- TASK STATEMENT
The records must be retyped exactly, with no pictures included.
BEGIN RECORDS FOR THE EXERCISE
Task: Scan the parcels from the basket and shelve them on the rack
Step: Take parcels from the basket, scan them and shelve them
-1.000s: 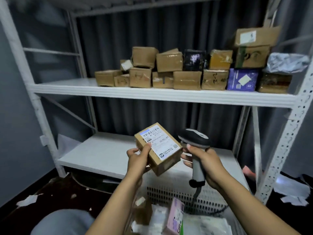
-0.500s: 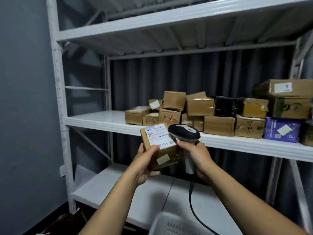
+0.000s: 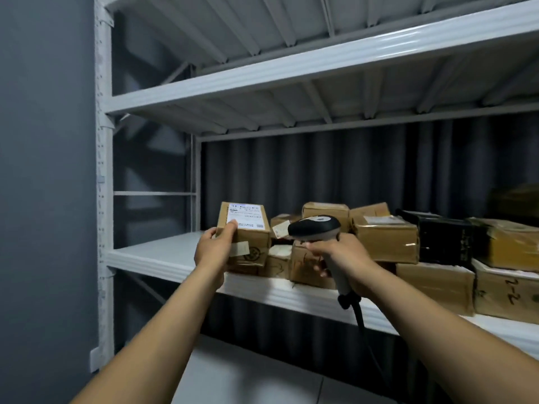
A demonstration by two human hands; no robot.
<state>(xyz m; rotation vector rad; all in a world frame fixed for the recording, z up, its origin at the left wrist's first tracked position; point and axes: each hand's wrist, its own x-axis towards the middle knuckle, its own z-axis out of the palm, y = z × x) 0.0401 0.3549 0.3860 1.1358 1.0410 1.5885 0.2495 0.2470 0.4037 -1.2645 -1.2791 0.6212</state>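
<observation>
My left hand [image 3: 215,247] grips a small brown cardboard parcel [image 3: 248,228] with a white label on top, held over the left end of the parcel row on the rack's middle shelf [image 3: 151,255]. It sits above the boxes there; whether it touches them I cannot tell. My right hand [image 3: 341,255] holds the black and grey barcode scanner [image 3: 315,227] by its handle, just right of the parcel, its cable hanging down. The basket is out of view.
Several brown boxes [image 3: 385,239] and a black parcel [image 3: 443,242] are stacked along the middle shelf to the right. The shelf's left end is bare. An upper shelf [image 3: 291,65] hangs overhead, a lower shelf [image 3: 248,371] lies below, and the white upright [image 3: 103,199] stands at left.
The view rose from the basket to the middle shelf. My left hand carried the parcel up and forward to the shelf's box row; my right hand with the scanner followed alongside.
</observation>
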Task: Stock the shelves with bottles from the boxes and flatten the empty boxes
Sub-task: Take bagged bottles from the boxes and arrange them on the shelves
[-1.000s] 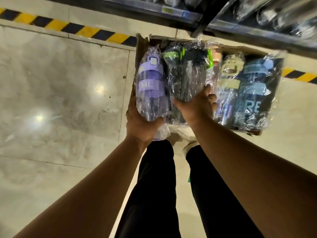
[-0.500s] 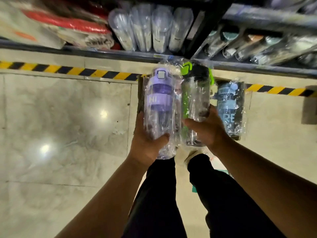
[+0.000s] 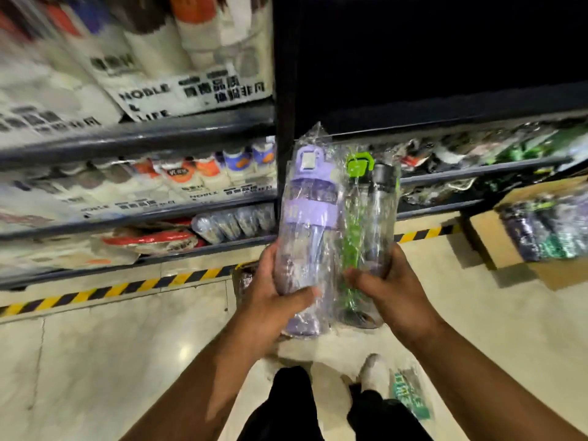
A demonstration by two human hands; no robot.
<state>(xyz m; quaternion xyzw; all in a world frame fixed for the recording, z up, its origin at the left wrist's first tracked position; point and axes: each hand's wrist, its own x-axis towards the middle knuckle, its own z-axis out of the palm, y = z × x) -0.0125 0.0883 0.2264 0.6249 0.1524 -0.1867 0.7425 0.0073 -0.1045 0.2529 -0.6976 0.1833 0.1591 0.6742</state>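
Observation:
My left hand point(image 3: 273, 294) grips the lower part of a purple-capped clear bottle point(image 3: 307, 224) wrapped in plastic film. My right hand point(image 3: 389, 288) grips the base of a clear bottle with a green and black cap point(image 3: 369, 218), also film-wrapped. Both bottles stand upright side by side, raised in front of the dark shelf upright point(image 3: 284, 128). Below my left hand, a dark edge of the cardboard box point(image 3: 243, 281) on the floor shows; most of it is hidden behind my hands.
Shelves on the left hold boxed goods point(image 3: 165, 90) and wrapped bottles point(image 3: 232, 222). The right shelf point(image 3: 477, 173) carries wrapped items under a dark bay. Another open box of bottles point(image 3: 541, 230) sits on the floor at right. A yellow-black stripe point(image 3: 127, 286) runs along the floor.
Both hands have lifted the two bottles higher, from just above the box to shelf level. The view has tilted up, so more shelves show and the box has mostly dropped out of sight.

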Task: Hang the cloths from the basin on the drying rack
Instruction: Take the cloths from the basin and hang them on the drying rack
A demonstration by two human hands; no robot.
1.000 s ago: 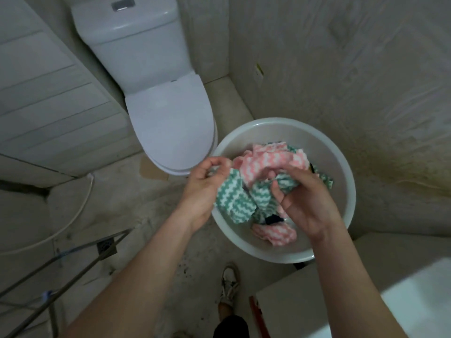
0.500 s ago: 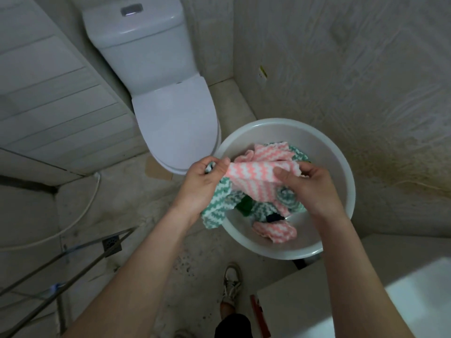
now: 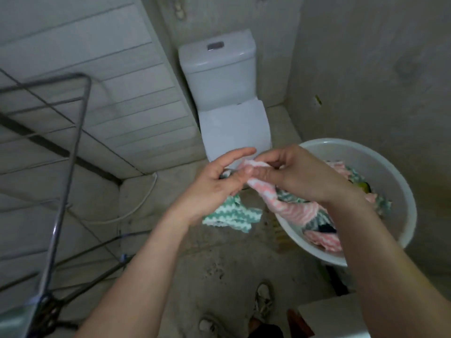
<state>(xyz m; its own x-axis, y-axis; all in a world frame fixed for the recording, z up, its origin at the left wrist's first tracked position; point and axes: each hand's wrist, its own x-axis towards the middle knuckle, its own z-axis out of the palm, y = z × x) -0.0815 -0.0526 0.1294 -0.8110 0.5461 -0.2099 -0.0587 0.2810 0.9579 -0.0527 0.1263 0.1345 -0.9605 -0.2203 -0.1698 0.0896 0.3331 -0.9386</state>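
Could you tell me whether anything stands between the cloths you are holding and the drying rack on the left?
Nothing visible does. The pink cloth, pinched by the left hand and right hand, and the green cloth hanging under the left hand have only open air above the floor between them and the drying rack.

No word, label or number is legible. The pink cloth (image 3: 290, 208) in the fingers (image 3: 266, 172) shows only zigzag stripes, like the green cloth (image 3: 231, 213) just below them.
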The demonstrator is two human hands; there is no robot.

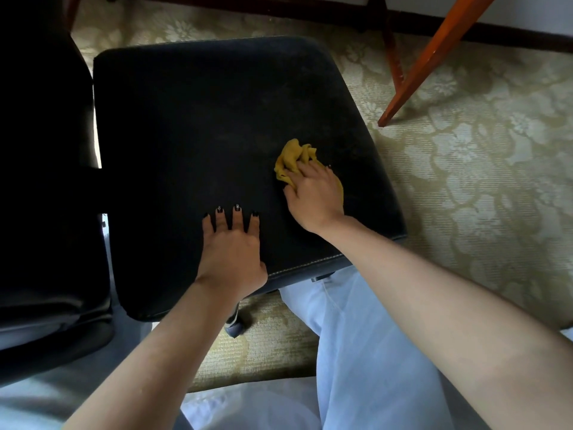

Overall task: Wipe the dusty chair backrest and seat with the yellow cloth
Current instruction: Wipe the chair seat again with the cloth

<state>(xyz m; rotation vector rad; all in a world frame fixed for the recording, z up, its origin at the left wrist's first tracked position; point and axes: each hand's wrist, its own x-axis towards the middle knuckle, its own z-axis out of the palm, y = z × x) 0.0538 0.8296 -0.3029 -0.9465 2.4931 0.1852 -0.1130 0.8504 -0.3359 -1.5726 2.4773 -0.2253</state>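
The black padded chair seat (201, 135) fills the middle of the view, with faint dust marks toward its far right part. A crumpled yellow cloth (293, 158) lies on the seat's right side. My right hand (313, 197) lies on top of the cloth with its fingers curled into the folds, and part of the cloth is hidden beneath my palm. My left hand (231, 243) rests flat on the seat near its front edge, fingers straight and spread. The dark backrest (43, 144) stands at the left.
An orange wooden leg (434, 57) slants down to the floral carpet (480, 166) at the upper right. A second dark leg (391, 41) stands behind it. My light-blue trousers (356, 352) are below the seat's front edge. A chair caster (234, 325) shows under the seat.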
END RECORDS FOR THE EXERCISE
- RESULT
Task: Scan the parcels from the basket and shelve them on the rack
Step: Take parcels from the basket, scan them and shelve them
-1.000s: 
-0.500s: 
+0.000s: 
A demonstration by two human hands; no robot.
<state>(xyz m; rotation vector rad; all in a world frame fixed for the recording, z up, its origin at the left wrist's first tracked position; point and axes: each hand's wrist, its own x-axis towards the middle knuckle, its own z-axis out of the palm, y = z × x) 0.0401 0.3549 0.3860 1.1358 1.0410 1.5885 0.2495 0.2470 0.4037 -1.2645 -1.2791 0.6212</state>
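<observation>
My left hand [image 3: 215,247] grips a small brown cardboard parcel [image 3: 248,228] with a white label on top, held over the left end of the parcel row on the rack's middle shelf [image 3: 151,255]. It sits above the boxes there; whether it touches them I cannot tell. My right hand [image 3: 341,255] holds the black and grey barcode scanner [image 3: 315,227] by its handle, just right of the parcel, its cable hanging down. The basket is out of view.
Several brown boxes [image 3: 385,239] and a black parcel [image 3: 443,242] are stacked along the middle shelf to the right. The shelf's left end is bare. An upper shelf [image 3: 291,65] hangs overhead, a lower shelf [image 3: 248,371] lies below, and the white upright [image 3: 103,199] stands at left.
The view rose from the basket to the middle shelf. My left hand carried the parcel up and forward to the shelf's box row; my right hand with the scanner followed alongside.
</observation>
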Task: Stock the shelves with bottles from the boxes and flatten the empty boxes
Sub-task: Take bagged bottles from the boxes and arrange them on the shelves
[-1.000s] 
[-0.500s] 
[+0.000s] 
A demonstration by two human hands; no robot.
<state>(xyz m; quaternion xyzw; all in a world frame fixed for the recording, z up, its origin at the left wrist's first tracked position; point and axes: each hand's wrist, its own x-axis towards the middle knuckle, its own z-axis out of the palm, y = z × x) -0.0125 0.0883 0.2264 0.6249 0.1524 -0.1867 0.7425 0.0073 -0.1045 0.2529 -0.6976 0.1833 0.1591 0.6742</state>
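Observation:
My left hand point(image 3: 273, 294) grips the lower part of a purple-capped clear bottle point(image 3: 307, 224) wrapped in plastic film. My right hand point(image 3: 389, 288) grips the base of a clear bottle with a green and black cap point(image 3: 369, 218), also film-wrapped. Both bottles stand upright side by side, raised in front of the dark shelf upright point(image 3: 284, 128). Below my left hand, a dark edge of the cardboard box point(image 3: 243, 281) on the floor shows; most of it is hidden behind my hands.
Shelves on the left hold boxed goods point(image 3: 165, 90) and wrapped bottles point(image 3: 232, 222). The right shelf point(image 3: 477, 173) carries wrapped items under a dark bay. Another open box of bottles point(image 3: 541, 230) sits on the floor at right. A yellow-black stripe point(image 3: 127, 286) runs along the floor.
Both hands have lifted the two bottles higher, from just above the box to shelf level. The view has tilted up, so more shelves show and the box has mostly dropped out of sight.
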
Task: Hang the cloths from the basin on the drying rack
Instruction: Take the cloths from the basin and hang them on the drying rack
A demonstration by two human hands; no robot.
1.000 s ago: 
0.500 s ago: 
now: 
<state>(xyz m; its own x-axis, y-axis; all in a world frame fixed for the recording, z up, its origin at the left wrist's first tracked position; point and axes: each hand's wrist, its own x-axis towards the middle knuckle, its own z-axis out of the palm, y = z × x) -0.0815 -0.0526 0.1294 -0.8110 0.5461 -0.2099 -0.0587 0.2810 0.9579 -0.0527 0.1263 0.1345 -0.9605 -0.2203 -0.1698 0.0896 0.3331 -0.9386</state>
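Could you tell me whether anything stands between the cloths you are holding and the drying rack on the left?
Nothing visible does. The pink cloth, pinched by the left hand and right hand, and the green cloth hanging under the left hand have only open air above the floor between them and the drying rack.

No word, label or number is legible. The pink cloth (image 3: 290, 208) in the fingers (image 3: 266, 172) shows only zigzag stripes, like the green cloth (image 3: 231, 213) just below them.
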The demonstrator is two human hands; there is no robot.


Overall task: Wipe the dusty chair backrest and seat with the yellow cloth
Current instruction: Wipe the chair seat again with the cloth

<state>(xyz m; rotation vector rad; all in a world frame fixed for the recording, z up, its origin at the left wrist's first tracked position; point and axes: each hand's wrist, its own x-axis towards the middle knuckle, its own z-axis out of the palm, y = z × x) 0.0538 0.8296 -0.3029 -0.9465 2.4931 0.1852 -0.1130 0.8504 -0.3359 -1.5726 2.4773 -0.2253</state>
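The black padded chair seat (201, 135) fills the middle of the view, with faint dust marks toward its far right part. A crumpled yellow cloth (293, 158) lies on the seat's right side. My right hand (313, 197) lies on top of the cloth with its fingers curled into the folds, and part of the cloth is hidden beneath my palm. My left hand (231, 243) rests flat on the seat near its front edge, fingers straight and spread. The dark backrest (43, 144) stands at the left.
An orange wooden leg (434, 57) slants down to the floral carpet (480, 166) at the upper right. A second dark leg (391, 41) stands behind it. My light-blue trousers (356, 352) are below the seat's front edge. A chair caster (234, 325) shows under the seat.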

No further output is expected here.